The lines below that include the word "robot" are to be reported.

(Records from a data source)
=== Begin Enclosure ===
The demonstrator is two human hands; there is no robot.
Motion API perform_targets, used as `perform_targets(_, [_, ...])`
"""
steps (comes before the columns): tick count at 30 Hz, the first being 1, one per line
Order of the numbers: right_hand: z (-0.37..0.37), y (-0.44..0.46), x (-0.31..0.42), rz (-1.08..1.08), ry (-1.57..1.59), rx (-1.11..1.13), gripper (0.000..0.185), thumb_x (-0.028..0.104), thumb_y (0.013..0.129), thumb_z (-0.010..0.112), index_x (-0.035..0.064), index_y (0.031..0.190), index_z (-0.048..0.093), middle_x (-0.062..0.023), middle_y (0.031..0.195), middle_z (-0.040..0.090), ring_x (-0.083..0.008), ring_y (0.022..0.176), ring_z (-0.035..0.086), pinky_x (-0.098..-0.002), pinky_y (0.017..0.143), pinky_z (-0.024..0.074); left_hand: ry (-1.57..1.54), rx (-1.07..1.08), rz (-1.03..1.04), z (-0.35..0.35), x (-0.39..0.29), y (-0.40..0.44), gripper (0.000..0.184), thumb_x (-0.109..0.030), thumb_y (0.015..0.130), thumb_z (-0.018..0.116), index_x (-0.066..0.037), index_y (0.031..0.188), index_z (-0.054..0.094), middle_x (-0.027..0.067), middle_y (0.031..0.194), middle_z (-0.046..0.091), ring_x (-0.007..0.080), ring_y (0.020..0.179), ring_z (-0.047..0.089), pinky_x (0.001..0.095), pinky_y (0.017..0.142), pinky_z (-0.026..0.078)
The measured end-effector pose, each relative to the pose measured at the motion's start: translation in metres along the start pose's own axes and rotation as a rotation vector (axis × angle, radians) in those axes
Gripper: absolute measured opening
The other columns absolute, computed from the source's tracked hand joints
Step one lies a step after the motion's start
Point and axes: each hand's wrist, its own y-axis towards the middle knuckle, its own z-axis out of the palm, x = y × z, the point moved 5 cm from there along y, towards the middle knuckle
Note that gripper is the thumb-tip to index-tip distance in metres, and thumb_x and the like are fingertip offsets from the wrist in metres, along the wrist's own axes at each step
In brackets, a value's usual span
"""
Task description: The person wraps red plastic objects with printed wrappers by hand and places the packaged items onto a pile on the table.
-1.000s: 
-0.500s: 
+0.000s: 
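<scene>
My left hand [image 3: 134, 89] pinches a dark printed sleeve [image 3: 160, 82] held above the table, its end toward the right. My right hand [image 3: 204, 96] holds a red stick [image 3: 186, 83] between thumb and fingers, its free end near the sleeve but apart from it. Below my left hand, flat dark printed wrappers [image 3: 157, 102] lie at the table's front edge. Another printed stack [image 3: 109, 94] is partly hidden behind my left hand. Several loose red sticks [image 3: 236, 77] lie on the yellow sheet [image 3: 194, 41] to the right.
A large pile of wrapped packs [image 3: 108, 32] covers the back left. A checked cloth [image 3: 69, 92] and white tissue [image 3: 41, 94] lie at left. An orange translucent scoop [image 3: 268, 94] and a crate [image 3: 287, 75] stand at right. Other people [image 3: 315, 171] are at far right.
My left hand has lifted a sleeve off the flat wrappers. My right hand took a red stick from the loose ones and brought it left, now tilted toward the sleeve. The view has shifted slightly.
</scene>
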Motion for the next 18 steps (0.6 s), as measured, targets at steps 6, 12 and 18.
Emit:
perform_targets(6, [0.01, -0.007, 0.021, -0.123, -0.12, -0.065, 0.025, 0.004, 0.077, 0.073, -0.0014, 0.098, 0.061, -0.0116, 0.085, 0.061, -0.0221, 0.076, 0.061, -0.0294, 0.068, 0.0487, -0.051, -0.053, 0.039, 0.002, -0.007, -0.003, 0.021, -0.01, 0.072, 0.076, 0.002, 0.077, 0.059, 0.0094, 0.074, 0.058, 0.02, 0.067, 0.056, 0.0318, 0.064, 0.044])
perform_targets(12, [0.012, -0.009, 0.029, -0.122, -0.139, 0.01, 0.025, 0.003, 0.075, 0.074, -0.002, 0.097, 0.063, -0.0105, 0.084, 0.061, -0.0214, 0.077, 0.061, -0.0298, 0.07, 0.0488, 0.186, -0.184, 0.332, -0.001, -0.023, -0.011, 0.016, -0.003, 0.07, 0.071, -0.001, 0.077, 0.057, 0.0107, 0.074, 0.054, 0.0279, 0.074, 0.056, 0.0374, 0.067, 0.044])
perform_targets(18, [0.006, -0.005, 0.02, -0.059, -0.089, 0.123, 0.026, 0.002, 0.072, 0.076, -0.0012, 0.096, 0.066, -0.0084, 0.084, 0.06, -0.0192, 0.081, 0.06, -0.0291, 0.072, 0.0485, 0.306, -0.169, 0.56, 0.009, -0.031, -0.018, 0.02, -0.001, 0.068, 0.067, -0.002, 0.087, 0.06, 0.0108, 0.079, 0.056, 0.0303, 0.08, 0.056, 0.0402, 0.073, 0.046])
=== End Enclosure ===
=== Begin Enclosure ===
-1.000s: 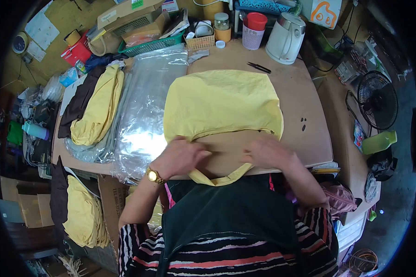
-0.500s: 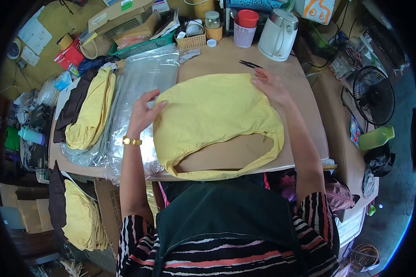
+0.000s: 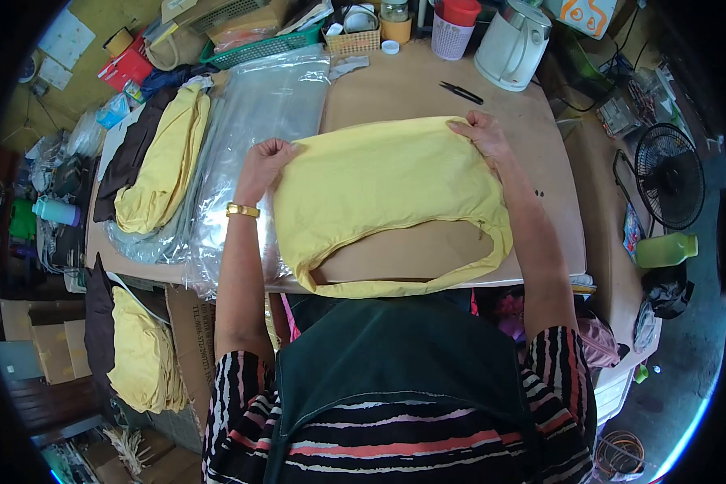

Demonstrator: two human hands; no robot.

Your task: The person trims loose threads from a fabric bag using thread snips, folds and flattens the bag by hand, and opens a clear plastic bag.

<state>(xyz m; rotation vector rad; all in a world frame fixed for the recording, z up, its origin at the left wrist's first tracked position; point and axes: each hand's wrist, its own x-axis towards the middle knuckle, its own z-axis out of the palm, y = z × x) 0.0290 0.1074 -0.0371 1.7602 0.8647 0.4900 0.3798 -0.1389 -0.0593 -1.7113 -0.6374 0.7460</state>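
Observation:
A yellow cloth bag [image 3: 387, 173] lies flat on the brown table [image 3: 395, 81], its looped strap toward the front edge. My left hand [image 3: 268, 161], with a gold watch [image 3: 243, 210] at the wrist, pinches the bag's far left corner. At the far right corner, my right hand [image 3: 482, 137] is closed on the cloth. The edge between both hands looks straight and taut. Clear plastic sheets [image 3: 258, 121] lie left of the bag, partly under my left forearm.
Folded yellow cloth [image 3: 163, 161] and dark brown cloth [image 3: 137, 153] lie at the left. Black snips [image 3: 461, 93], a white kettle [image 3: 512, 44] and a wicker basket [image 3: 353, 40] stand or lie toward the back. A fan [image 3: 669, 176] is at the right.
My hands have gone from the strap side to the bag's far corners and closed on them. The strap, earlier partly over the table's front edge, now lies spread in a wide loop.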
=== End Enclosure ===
RESULT BELOW:
The demonstrator is two human hands; there is no robot.
Demonstrator: two human hands; no robot.

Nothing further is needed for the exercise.